Last week, I told you it wasn’t about you.
And that’s true. Except when it is.
This week I want to cover how to know when it is about you, and what to do about it. Ownership is really important, but we get into trouble if we take ownership of the wrong things. I’ve been in more than one emotionally abusive relationship because I took ownership of the wrong things, and/or failed to be responsible for the right things. And taking responsibility is really what we’re talking about here.
When you find yourself:
- wanting to protect or rescue someone from unpleasant emotions or consequences
- saying to someone else “You make me feel_________”

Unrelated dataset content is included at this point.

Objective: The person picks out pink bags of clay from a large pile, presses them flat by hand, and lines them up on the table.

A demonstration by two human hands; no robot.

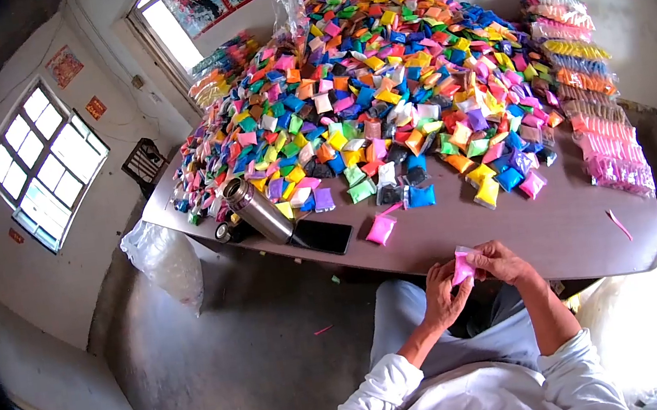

- saying “I need you to ________” when you make requests or give instructions
- overreacting to circumstances without knowing why
In all of these situations, it’s about you. If you find yourself wanting to protect or rescue a loved one, that is your issue. What does being needed by them do for you? (notice that this strategy denies them the opportunity to take responsibility, perpetuating the cycle of co-dependence).
If you find yourself saying “You make me feel______”, you have given someone else control of your emotional state. I used to catch myself doing this to my husband all the time. It was unfair to both of us. Now I simply acknowledge the feeling, “When you said that, I felt ______”.
When you say, “I need you to______” instead of, “Would you please_______”, you are revealing the truth about what you believe. You believe you need something from that person. But the question is, what do you really need? I have a son with some behavioral challenges. I gave him instructions that started with “I need you to_______” until I realized the truth. It wasn’t about helping him progress and develop healthy coping skills, it was about me feeling like a failure as a mom. Now I give him simple, straightforward instructions, and deal with my own feelings separately.
When you react emotionally, it’s rarely about the present circumstances. What are you really reacting to? More than likely, the present events have stirred up pain from the past, and you’re reacting to that. Innocent remarks from friends used to bring me to tears, eventually triggering congestion and migraines. I became resentful, cherishing my victim status. Now I’ve learned that when I experience l those symptoms, I’m processing an emotion that’s rooted in the past. I take responsibility for discovering the source of that emotion and asking God for truth.
Responsibility is a terrible, beautiful thing.
When have you taken ownership that wasn’t yours to take? Where do you feel ready to take responsibility in your own life?